*What the task requires*:
Please take the lines from the one holding "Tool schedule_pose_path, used" through the one holding "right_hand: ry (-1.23" in the data below and copy them exactly.

*Data for this exercise*:

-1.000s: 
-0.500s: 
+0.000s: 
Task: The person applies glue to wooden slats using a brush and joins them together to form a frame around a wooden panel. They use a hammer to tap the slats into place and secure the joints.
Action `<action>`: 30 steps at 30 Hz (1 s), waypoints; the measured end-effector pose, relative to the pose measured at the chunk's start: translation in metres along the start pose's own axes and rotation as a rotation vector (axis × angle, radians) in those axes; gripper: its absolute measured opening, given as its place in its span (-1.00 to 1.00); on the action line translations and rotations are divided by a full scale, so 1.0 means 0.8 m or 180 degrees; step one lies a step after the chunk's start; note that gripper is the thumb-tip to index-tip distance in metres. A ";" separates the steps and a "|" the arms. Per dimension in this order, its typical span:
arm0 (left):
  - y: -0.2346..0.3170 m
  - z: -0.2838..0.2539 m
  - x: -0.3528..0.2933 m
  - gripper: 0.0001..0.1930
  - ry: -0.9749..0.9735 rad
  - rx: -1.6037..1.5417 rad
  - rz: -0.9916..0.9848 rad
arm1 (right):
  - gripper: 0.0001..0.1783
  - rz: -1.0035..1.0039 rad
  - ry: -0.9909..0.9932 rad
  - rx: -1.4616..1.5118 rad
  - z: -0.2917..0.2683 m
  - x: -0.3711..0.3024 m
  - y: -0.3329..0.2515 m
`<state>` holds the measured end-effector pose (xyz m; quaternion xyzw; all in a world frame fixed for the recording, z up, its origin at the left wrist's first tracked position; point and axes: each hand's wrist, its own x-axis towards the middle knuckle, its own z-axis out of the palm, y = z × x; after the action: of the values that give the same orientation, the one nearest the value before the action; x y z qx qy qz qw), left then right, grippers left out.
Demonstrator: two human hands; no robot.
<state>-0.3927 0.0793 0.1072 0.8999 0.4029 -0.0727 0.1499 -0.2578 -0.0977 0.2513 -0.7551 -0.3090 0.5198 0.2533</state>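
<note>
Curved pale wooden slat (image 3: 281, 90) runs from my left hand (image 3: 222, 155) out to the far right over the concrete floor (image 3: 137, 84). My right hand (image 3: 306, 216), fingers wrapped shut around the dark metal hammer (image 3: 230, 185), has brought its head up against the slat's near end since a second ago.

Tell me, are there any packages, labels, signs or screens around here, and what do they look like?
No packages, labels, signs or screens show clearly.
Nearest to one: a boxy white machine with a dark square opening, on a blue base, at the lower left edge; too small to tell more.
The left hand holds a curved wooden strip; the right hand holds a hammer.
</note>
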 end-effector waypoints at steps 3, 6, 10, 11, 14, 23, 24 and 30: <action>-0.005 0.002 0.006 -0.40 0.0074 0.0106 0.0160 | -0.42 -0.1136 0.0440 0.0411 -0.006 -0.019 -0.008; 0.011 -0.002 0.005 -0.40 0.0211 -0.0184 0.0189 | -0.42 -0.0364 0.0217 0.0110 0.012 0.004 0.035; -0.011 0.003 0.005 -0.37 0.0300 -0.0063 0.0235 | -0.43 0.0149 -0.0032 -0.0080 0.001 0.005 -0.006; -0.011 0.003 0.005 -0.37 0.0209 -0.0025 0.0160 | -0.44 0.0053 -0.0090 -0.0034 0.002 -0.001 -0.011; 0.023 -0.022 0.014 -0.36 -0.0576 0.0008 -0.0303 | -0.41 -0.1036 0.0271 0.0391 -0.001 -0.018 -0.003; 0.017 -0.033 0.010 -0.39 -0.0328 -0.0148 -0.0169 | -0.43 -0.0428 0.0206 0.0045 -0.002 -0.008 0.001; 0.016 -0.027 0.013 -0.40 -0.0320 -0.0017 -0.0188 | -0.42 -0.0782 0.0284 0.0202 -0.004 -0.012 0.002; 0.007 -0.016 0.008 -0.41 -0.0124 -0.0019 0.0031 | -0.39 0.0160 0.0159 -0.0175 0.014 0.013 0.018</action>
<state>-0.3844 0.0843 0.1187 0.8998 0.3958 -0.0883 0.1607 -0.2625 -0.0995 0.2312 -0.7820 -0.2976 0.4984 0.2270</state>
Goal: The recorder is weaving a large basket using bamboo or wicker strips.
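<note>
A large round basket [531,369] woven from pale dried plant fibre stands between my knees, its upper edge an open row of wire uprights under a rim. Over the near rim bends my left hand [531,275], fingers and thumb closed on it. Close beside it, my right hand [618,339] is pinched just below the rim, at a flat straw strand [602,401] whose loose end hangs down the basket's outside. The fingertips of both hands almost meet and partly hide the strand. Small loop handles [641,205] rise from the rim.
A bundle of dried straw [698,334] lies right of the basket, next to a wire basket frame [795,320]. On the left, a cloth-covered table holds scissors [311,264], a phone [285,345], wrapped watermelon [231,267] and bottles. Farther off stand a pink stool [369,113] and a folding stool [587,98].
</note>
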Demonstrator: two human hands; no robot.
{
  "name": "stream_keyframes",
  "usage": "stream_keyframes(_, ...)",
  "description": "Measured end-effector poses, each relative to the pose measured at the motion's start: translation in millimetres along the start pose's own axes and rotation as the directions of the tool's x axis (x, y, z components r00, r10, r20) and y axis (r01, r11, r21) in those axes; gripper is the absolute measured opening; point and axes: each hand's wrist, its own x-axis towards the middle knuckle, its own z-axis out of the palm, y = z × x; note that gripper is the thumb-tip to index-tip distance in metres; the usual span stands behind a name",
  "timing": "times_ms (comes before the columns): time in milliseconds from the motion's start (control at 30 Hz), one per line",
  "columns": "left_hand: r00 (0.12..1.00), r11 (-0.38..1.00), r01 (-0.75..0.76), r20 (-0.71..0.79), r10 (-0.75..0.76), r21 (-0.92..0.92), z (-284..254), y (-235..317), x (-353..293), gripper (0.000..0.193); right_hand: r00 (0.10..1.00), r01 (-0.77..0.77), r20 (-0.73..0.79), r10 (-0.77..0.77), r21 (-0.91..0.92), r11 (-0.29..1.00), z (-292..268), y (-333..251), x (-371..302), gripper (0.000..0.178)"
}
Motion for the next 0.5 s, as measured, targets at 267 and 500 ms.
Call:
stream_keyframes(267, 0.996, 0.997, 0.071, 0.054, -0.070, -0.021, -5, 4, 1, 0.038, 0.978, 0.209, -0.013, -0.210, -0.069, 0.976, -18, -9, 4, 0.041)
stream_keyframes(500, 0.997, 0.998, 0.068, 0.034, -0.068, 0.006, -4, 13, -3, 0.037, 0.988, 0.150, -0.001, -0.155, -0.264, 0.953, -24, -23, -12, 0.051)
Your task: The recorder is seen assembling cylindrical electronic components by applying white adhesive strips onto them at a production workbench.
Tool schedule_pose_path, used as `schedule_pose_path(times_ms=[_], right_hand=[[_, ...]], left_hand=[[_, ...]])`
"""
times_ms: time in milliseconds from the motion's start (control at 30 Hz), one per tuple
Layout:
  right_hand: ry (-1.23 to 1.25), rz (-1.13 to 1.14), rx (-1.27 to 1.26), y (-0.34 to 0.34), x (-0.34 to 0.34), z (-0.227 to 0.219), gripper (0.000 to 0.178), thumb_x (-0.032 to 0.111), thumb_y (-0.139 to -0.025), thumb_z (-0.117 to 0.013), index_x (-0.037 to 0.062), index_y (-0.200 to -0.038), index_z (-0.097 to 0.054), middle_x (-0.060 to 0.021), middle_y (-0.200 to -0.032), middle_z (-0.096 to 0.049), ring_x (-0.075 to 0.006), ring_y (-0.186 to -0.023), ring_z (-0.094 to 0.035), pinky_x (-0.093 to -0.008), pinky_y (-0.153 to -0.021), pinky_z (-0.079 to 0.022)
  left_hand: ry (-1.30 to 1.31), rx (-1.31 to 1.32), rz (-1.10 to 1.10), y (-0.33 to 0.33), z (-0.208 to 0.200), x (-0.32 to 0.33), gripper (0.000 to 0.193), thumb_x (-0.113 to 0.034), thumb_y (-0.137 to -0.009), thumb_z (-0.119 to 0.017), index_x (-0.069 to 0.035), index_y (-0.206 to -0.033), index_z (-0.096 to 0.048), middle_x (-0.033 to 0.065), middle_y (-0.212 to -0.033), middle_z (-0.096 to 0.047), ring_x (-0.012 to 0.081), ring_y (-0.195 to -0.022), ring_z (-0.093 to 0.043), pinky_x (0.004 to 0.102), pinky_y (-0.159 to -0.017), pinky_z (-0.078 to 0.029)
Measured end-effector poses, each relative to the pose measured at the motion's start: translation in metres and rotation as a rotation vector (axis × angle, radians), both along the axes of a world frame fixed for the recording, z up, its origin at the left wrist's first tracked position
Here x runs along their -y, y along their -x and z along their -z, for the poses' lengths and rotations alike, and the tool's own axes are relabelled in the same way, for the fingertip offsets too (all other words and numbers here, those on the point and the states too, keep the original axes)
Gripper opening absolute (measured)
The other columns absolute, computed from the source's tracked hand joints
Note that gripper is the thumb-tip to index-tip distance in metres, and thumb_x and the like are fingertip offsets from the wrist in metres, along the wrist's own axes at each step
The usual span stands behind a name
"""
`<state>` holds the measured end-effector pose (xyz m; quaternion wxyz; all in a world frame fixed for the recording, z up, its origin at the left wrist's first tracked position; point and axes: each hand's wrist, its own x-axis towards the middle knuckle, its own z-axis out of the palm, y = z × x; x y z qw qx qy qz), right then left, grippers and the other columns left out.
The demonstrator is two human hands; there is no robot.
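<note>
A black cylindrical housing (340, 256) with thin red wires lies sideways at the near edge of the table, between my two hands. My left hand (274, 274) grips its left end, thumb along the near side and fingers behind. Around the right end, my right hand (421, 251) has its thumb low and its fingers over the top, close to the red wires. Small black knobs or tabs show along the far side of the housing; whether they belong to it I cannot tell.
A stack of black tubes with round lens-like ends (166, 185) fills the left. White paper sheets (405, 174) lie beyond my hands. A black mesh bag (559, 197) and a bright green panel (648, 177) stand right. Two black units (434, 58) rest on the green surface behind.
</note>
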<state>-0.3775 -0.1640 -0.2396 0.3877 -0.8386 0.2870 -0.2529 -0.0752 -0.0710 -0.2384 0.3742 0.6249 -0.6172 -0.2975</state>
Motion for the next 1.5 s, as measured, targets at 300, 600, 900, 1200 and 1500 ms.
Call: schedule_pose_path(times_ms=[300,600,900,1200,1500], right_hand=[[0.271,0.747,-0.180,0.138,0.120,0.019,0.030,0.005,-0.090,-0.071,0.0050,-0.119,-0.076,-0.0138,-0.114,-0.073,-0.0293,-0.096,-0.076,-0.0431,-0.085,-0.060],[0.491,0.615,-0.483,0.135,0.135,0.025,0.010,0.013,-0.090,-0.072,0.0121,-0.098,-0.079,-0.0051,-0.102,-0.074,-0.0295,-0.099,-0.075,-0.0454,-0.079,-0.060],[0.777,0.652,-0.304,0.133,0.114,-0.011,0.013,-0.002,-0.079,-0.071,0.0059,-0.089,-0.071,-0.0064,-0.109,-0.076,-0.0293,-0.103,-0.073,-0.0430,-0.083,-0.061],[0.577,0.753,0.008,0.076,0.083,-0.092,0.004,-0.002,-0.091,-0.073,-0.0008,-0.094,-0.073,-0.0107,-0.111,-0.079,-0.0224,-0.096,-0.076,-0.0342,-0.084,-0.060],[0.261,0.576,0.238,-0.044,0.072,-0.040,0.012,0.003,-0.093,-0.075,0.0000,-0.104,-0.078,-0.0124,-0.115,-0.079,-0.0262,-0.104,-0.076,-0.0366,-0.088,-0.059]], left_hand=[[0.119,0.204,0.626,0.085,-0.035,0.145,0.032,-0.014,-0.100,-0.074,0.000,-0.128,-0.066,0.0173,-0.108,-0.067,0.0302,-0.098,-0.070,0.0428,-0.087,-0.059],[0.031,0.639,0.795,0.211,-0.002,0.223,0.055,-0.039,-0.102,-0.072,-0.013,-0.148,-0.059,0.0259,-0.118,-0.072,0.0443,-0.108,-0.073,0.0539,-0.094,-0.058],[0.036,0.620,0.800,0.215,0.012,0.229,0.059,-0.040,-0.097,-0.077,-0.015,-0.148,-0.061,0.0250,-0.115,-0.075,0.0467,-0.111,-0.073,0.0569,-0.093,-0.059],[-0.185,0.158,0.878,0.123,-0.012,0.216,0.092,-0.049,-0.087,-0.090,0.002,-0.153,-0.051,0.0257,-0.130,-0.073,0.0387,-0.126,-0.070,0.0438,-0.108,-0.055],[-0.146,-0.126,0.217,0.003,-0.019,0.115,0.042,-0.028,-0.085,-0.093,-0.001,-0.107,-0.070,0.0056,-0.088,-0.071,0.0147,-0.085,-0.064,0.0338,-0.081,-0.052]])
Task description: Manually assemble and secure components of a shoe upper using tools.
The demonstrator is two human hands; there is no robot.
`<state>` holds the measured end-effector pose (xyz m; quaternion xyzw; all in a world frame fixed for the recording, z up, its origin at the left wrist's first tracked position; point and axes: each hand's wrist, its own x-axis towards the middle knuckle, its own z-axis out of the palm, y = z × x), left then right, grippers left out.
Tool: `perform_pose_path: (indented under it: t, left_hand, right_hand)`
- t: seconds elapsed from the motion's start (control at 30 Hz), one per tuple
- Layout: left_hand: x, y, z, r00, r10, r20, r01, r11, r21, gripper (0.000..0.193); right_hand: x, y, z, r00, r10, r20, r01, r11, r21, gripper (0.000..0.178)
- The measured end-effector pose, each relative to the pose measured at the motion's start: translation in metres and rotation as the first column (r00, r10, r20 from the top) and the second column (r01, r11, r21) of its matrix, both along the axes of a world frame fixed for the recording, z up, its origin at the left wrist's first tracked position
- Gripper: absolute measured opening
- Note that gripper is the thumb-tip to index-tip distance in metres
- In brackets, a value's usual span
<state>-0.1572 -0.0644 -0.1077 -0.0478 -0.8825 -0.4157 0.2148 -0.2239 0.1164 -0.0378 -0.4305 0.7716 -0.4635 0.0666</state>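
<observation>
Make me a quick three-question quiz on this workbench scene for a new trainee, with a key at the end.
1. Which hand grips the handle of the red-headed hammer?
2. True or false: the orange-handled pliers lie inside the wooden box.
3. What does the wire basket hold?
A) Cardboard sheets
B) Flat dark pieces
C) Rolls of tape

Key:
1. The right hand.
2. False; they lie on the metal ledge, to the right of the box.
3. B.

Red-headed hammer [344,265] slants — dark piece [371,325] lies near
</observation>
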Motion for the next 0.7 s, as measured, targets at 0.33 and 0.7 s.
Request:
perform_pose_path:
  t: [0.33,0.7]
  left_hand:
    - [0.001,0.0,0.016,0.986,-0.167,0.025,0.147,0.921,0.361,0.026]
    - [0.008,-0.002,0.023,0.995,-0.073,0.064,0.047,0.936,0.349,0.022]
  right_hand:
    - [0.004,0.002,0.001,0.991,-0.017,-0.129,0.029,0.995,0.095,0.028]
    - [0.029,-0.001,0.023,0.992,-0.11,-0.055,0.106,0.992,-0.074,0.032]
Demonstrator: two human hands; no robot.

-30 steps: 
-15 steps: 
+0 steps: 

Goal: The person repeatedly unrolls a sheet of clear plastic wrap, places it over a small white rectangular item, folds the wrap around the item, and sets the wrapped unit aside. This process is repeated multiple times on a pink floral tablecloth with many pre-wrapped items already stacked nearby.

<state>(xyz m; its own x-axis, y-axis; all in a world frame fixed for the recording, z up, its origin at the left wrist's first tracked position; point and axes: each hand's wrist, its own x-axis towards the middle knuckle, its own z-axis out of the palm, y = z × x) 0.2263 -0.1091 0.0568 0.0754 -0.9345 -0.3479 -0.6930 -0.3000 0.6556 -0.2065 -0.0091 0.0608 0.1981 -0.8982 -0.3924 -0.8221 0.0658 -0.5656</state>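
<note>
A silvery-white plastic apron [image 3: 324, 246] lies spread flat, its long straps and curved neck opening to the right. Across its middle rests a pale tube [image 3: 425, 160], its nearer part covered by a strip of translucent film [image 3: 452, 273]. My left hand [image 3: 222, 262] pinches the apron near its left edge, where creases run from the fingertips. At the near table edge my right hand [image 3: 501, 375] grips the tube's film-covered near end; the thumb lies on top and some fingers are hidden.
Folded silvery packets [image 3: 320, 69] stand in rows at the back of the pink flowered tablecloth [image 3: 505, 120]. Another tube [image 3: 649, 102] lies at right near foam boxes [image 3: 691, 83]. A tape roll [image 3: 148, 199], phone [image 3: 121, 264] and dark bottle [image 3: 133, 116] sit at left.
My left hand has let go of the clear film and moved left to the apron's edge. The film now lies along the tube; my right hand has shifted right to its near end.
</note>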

*Task output*:
Tool schedule_pose_path, used as `schedule_pose_path(times_ms=[_], right_hand=[[_, ...]], left_hand=[[_, ...]])`
"""
times_ms: time in milliseconds from the motion's start (control at 30 Hz), one per tuple
Layout:
  right_hand: ry (-1.23 to 1.25), rz (-1.13 to 1.14), rx (-1.27 to 1.26), y (-0.34 to 0.34), x (-0.34 to 0.34), z (-0.227 to 0.219), gripper (0.000 to 0.178), thumb_x (-0.032 to 0.111), thumb_y (-0.139 to -0.025), thumb_z (-0.117 to 0.013), index_x (-0.037 to 0.062), index_y (-0.200 to -0.038), index_z (-0.097 to 0.054), middle_x (-0.060 to 0.021), middle_y (-0.200 to -0.032), middle_z (-0.096 to 0.049), ring_x (-0.075 to 0.006), ring_y (-0.186 to -0.023), ring_z (-0.094 to 0.035), pinky_x (-0.093 to -0.008), pinky_y (-0.153 to -0.021), pinky_z (-0.079 to 0.022)

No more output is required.